PROBLEM:
Without copying any picture, transcribe exactly the lines of the data below from the one containing "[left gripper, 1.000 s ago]" through the one containing "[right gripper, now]".

COLLECTED MATERIAL below:

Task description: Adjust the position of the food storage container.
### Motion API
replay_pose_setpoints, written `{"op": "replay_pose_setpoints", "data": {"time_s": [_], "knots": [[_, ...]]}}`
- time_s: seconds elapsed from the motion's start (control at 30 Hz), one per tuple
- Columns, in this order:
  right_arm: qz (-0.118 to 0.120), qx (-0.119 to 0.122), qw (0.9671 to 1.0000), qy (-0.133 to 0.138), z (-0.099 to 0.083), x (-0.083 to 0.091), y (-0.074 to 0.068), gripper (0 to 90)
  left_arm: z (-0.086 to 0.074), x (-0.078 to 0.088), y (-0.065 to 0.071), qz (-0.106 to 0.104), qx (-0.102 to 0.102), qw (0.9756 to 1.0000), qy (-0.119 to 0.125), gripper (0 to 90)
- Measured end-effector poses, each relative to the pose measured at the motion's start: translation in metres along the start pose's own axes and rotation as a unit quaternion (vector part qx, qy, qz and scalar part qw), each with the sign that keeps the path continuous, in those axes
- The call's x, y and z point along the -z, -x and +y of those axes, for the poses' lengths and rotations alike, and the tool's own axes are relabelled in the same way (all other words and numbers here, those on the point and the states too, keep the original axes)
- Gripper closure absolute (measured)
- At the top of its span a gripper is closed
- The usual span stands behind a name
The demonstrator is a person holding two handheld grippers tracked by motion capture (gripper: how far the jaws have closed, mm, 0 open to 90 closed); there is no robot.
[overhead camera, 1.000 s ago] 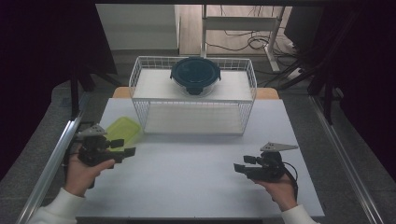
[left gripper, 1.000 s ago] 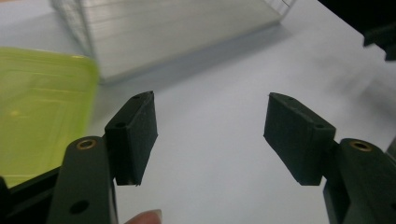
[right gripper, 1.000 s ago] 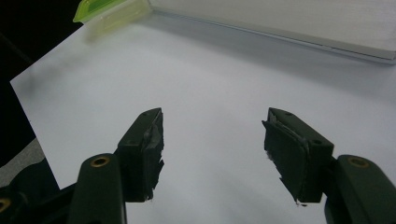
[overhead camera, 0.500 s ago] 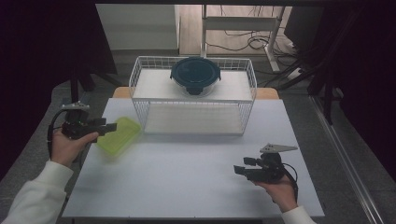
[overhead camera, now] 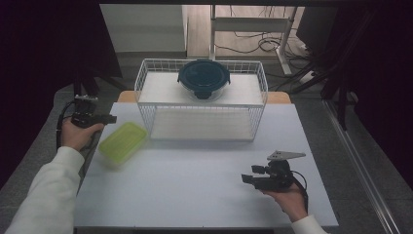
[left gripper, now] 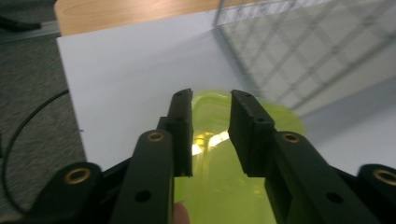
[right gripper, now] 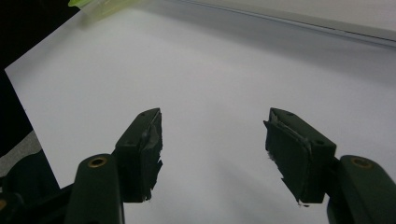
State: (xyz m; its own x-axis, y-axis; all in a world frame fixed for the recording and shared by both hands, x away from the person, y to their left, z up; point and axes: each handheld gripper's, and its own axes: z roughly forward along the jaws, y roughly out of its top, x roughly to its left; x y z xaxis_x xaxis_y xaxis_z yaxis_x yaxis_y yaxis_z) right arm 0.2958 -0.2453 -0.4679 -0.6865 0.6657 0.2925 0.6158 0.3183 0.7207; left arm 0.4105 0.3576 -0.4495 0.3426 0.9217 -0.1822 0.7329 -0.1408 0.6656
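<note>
Hovering left claw [overhead camera: 113, 118] at the left edge of the table [overhead camera: 195, 190], held in the person's left hand [overhead camera: 78, 134], jaws pointing level toward the wire basket [overhead camera: 202, 123]. The jaws have just been closing and now stand a narrow gap apart. Left gripper view: left claw [left gripper: 210, 95] has nothing pinched and bare pads; the gap shows only the green container [left gripper: 212, 196] lying beyond and below it. So released, not gripping.

The green container [overhead camera: 122, 141] is a shallow yellow-green rectangular box with its lid on, flat on the table just below and ahead of the left claw's tips, not touching them. It's blurred in the left gripper view. The wire basket [left gripper: 317, 51] is past it, up and to the right; table [left gripper: 130, 70] off to the left.

Right claw [overhead camera: 249, 174] is low over the table's near right part, well apart from the container, in the right hand [overhead camera: 287, 197], grey plate [overhead camera: 286, 155] on top. Right gripper view: right claw [right gripper: 215, 116] jaws spread wide, bare white table [right gripper: 224, 60] between them, nothing held. The green container [right gripper: 100, 4] just shows at the far top-left corner.

Beyond both claws, a round dark lidded bowl [overhead camera: 203, 78] sits on top of the white wire basket at the back of the table.
</note>
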Motion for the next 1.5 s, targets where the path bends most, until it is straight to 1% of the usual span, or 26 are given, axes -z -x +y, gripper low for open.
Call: {"op": "replay_pose_setpoints", "data": {"time_s": [0.1, 0.13, 0.2, 0.27, 0.3, 0.47, 0.53, 0.63, 0.77, 0.83, 0.9, 0.97, 1.03, 1.13, 1.23, 1.27, 1.3, 1.33, 1.37, 1.4, 1.5], "knots": [[-0.002, -0.001, 1.0000, -0.001, 0.000, -0.002, 0.001, 36.3, 0.004, -0.017, -0.008, 0.020, -0.008, 0.9995, -0.021, 78.6], [-0.002, -0.001, 1.0000, -0.003, 0.000, -0.002, 0.001, 36.3, 0.005, -0.023, -0.009, 0.023, -0.005, 0.9994, -0.025, 80.9], [-0.004, -0.001, 1.0000, -0.006, 0.000, -0.003, 0.002, 36.2, 0.007, -0.034, -0.012, 0.038, -0.010, 0.9986, -0.035, 83.0], [-0.005, -0.003, 0.9999, -0.009, -0.001, -0.004, 0.002, 36.2, 0.008, -0.043, -0.013, 0.044, -0.014, 0.9982, -0.038, 84.1], [-0.006, -0.001, 0.9999, -0.011, -0.002, -0.005, 0.003, 36.2, 0.010, -0.049, -0.012, 0.044, -0.017, 0.9981, -0.040, 84.5], [-0.008, -0.004, 0.9999, -0.013, -0.003, -0.006, 0.004, 36.2, 0.021, -0.065, -0.006, 0.027, -0.024, 0.9985, -0.042, 87.1], [-0.009, -0.003, 0.9999, -0.013, -0.003, -0.006, 0.005, 36.2, 0.027, -0.073, -0.001, 0.018, -0.028, 0.9985, -0.044, 88.1], [-0.009, -0.003, 0.9998, -0.015, -0.003, -0.007, 0.006, 36.1, 0.031, -0.081, 0.006, 0.009, -0.035, 0.9980, -0.051, 89.4], [-0.008, -0.005, 0.9998, -0.017, -0.003, -0.008, 0.007, 36.1, 0.033, -0.091, 0.016, -0.004, -0.047, 0.9965, -0.070, 90.0], [-0.007, -0.006, 0.9998, -0.016, -0.004, -0.007, 0.007, 36.1, 0.032, -0.094, 0.018, -0.004, -0.054, 0.9951, -0.083, 90.0], [-0.007, -0.007, 0.9998, -0.015, -0.004, -0.007, 0.007, 36.1, 0.030, -0.096, 0.020, -0.003, -0.052, 0.9947, -0.089, 90.0], [-0.006, -0.007, 0.9999, -0.014, -0.004, -0.006, 0.007, 36.1, 0.029, -0.095, 0.020, -0.005, -0.044, 0.9950, -0.089, 90.0], [-0.006, -0.006, 0.9999, -0.013, -0.004, -0.006, 0.007, 36.1, 0.026, -0.092, 0.020, -0.005, -0.047, 0.9943, -0.096, 90.0], [-0.005, -0.006, 0.9999, -0.012, -0.003, -0.006, 0.008, 36.1, 0.020, -0.086, 0.021, -0.009, -0.043, 0.9940, -0.100, 90.0], [-0.004, -0.005, 0.9999, -0.013, -0.003, -0.006, 0.008, 36.1, 0.011, -0.079, 0.023, -0.014, -0.047, 0.9937, -0.101, 90.0], [-0.004, -0.005, 0.9999, -0.014, -0.003, -0.006, 0.007, 36.1, 0.008, -0.077, 0.024, -0.017, -0.045, 0.9940, -0.099, 90.0], [-0.004, -0.004, 0.9999, -0.014, -0.003, -0.006, 0.007, 36.1, 0.004, -0.073, 0.024, -0.020, -0.049, 0.9934, -0.102, 90.0], [-0.003, -0.004, 0.9999, -0.013, -0.003, -0.006, 0.007, 36.1, 0.000, -0.071, 0.026, -0.024, -0.045, 0.9937, -0.100, 90.0], [-0.002, -0.003, 0.9999, -0.013, -0.003, -0.006, 0.006, 36.1, -0.004, -0.068, 0.028, -0.025, -0.045, 0.9936, -0.101, 90.0], [-0.002, -0.002, 0.9999, -0.013, -0.003, -0.006, 0.006, 36.1, -0.008, -0.065, 0.029, -0.026, -0.051, 0.9926, -0.107, 90.0], [-0.001, -0.002, 0.9999, -0.013, -0.002, -0.006, 0.005, 36.1, -0.022, -0.058, 0.034, -0.029, -0.048, 0.9929, -0.105, 90.0]]}}
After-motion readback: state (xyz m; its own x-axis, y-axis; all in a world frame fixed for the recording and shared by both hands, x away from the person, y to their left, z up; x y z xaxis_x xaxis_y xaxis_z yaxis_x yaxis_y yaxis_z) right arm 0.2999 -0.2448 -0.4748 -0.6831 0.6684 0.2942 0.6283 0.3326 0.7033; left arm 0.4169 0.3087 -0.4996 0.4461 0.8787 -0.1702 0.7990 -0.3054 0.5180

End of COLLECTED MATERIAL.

YOUR RESPONSE:
[left gripper, 1.000 s ago] 
[right gripper, 1.000 s ago] 
[overhead camera, 0.500 s ago] 
[overhead camera, now] 
[left gripper, now] 
[right gripper, now] 

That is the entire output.